Kurtarılmış ve çatışma bölgelerinden uzak köylere dönüşlerin sağlanması isteniyor ancak bölge mayınlı olduğu için bu mümkün olmuyor. QSD yoğun bir çatışma içinde olduğu için anti mayın ekipleri ancak çatışma bölgelerindeki mayınları temizlemeye yetişirken, uluslararası mayın temizleme örgütlerinin de kurtarılmış köylerde yardıma yanaşmadığı ifade ediliyor. Uluslararası mayın temizleme örgütlerinin zaman zaman zorlayıcı olduğunu belirten sivil meclis yetkilileri, “Kendilerinden köylerin mayınlardan temizlenmesini istediğimizde; hayati öneme sahip yerleri temizleyeceklerini söylüyorlar. ‘Gidin mayını bulun tüm detayları öğrenin sonra değerlendiririz’ diyorlar. Zaten yurttaş bunların tamamını yapabilirse mayını da imha eder” diyerek tepki gösteriyor.

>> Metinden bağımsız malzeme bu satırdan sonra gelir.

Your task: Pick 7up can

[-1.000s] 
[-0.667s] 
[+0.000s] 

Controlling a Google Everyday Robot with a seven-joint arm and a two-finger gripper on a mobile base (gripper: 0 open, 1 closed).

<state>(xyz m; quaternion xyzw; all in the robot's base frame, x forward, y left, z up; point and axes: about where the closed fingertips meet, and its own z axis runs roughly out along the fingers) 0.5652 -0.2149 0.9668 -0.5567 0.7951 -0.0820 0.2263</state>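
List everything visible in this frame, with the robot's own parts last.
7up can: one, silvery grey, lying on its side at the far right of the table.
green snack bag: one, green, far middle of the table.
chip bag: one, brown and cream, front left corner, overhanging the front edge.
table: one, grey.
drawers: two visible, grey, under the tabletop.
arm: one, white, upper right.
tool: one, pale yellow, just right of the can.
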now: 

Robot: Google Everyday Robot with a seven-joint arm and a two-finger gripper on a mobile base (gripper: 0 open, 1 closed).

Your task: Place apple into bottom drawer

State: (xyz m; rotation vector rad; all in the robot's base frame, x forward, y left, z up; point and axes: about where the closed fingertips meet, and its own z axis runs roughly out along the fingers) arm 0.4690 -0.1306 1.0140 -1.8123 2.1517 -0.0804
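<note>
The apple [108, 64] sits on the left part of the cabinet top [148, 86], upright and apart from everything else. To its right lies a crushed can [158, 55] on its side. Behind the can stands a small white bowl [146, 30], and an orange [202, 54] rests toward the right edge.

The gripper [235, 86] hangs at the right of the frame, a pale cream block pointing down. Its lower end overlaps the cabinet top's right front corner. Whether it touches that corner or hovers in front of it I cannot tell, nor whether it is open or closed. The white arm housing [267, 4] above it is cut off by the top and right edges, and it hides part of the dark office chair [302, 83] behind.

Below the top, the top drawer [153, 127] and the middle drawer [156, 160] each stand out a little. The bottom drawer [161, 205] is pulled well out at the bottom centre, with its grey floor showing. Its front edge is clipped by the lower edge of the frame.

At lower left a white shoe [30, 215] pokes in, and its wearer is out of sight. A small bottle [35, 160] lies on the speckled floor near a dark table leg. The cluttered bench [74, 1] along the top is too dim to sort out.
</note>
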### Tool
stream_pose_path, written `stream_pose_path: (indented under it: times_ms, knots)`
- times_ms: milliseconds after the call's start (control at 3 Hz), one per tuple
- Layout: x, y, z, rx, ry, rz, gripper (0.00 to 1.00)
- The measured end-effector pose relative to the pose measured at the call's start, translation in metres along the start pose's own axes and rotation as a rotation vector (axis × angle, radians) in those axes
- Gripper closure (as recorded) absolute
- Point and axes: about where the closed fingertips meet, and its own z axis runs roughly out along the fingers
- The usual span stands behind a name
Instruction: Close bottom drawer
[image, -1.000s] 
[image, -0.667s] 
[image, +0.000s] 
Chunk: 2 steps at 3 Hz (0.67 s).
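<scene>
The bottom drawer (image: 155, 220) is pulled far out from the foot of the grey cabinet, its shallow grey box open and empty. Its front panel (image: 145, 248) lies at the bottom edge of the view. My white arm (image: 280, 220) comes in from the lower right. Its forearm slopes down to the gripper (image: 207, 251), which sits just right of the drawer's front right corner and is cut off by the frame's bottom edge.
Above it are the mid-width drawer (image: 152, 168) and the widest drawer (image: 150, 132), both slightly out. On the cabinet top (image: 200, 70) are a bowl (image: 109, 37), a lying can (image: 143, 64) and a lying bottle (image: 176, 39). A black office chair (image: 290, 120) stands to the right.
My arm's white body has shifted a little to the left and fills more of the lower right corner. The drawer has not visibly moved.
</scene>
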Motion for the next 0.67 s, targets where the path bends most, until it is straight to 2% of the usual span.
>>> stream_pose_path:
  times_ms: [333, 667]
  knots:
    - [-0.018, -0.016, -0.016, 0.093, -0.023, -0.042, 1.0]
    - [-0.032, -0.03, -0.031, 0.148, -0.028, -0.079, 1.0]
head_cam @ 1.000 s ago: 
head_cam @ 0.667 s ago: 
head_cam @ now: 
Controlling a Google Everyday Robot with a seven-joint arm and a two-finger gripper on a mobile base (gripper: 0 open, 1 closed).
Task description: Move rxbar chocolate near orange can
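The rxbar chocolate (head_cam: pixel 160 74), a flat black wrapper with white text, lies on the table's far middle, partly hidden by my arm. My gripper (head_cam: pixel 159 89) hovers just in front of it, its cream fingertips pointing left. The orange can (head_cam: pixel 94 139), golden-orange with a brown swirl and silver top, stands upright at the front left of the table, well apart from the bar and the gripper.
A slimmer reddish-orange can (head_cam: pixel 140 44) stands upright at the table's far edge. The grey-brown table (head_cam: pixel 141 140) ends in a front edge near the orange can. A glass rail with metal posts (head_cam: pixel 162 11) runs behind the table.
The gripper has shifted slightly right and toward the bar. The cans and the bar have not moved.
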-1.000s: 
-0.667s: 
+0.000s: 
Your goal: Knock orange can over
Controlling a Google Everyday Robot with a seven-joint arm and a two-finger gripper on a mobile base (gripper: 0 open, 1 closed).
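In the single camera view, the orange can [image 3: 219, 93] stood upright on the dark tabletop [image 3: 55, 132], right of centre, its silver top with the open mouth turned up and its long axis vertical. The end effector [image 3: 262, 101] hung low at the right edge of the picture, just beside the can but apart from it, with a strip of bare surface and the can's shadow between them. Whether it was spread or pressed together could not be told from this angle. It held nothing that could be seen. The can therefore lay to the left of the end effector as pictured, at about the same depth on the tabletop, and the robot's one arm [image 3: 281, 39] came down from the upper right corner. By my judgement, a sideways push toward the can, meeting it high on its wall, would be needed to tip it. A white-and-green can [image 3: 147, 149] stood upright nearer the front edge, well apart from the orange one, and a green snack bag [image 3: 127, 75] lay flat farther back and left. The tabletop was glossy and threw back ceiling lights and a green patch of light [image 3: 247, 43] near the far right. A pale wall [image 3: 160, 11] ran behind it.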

‘ULUSLARARASI MAYIN TEMİZLEME ÖRGÜTLERİ KÖYLERİ TEMİZLEMİYOR’
Bazı köylerde dönmek isteyen yurttaşlar, patlayan mayınlar sonucu yaşamını yitiriyor. Galta köyünde patlama sonucu bir yurttaş yaşamını yitirirken, Xinêz köyünde 2, Zir köyünde de 2 kız çocuğu DAİŞ’in döşediği mayınlar sonucu canından oldu. Yetkililer, un, mazot, kuru gıda, sağlık ve temizlik malzemeleri, giyim gibi birçok ihtiyacı karşılamak için şartlarını zorlayacaklarını; ancak uluslararası örgütlerin de kendilerini yalnız bırakmamaları gerektiğini belirtiyor.